Australephestiodes

Scientific classification
- Kingdom: Animalia
- Phylum: Arthropoda
- Clade: Pancrustacea
- Class: Insecta
- Order: Lepidoptera
- Family: Pyralidae
- Subfamily: Phycitinae
- Genus: Australephestiodes Neunzig, 1988
- Species: A. stictella
- Binomial name: Australephestiodes stictella (Hampson, 1901)
- Synonyms: Unadilla stictella Hampson, 1918; Ephestiodes stictella; Ephestiodes uniformella Hampson, 1901; Ephestiodes granulella Hampson, 1901;

= Australephestiodes =

- Authority: (Hampson, 1901)
- Synonyms: Unadilla stictella Hampson, 1918, Ephestiodes stictella, Ephestiodes uniformella Hampson, 1901, Ephestiodes granulella Hampson, 1901
- Parent authority: Neunzig, 1988

Genus of insects

Australephestiodes is a genus of moths belonging to the family Pyralidae. It contains only one species Australephestiodes stictella, which is found in Florida and on the Bahamas, Jamaica, Puerto Rico and the Virgin Islands.

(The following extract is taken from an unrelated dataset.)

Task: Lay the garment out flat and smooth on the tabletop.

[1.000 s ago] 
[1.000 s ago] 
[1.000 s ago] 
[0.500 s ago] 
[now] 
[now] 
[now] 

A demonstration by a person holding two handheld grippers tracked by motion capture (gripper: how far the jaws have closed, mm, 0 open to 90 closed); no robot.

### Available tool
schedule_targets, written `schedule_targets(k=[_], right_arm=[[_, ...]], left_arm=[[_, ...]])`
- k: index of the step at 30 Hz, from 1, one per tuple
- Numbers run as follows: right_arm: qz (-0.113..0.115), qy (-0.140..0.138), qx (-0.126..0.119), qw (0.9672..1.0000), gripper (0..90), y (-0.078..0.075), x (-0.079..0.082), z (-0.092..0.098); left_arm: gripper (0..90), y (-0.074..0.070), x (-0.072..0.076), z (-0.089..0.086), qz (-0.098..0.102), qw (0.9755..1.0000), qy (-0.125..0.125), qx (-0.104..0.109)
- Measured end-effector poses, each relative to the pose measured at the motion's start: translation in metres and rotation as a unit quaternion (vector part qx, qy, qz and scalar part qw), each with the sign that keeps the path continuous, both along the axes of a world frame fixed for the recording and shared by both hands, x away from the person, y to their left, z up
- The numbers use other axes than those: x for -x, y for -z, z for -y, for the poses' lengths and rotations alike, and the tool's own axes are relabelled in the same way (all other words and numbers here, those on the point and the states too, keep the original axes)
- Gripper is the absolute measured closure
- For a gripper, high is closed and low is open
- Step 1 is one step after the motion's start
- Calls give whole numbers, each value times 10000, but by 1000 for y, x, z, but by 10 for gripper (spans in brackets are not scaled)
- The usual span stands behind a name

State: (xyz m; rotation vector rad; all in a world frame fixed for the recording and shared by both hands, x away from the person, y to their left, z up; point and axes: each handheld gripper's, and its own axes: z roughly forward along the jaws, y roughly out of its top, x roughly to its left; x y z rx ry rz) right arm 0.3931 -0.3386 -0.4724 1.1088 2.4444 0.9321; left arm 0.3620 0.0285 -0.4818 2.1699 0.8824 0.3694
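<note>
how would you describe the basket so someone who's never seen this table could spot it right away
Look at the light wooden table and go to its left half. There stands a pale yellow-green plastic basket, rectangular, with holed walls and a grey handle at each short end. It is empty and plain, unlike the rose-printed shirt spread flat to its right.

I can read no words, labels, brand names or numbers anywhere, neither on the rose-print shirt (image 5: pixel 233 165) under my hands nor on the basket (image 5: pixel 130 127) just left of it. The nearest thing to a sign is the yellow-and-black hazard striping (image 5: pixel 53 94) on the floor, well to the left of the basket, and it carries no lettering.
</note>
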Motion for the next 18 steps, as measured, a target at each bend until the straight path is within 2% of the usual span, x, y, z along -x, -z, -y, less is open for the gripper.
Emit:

The wingspan is 10–12 mm. The species is variable in color, ranging from very dark to whitish gray, the ground color (dark or light) being rather uniform over the forewing, the basal area no darker or lighter than the median and terminal areas. The antemedial band rather broad, whitish, oblique and nearly straight, outwardly bordered on costal half by a narrow blackish line. The subterminal line is narrow, parallel and near to the termen, slightly irregular, whitish bordered inwardly towards the costa by a thin, faint, blackish line. The discocellular spots more or less obsolescent, when distinct, separate and blackish. The hindwings are whitish to pale smoky fuscous, shaded with smoky fuscous towards the apex and termen.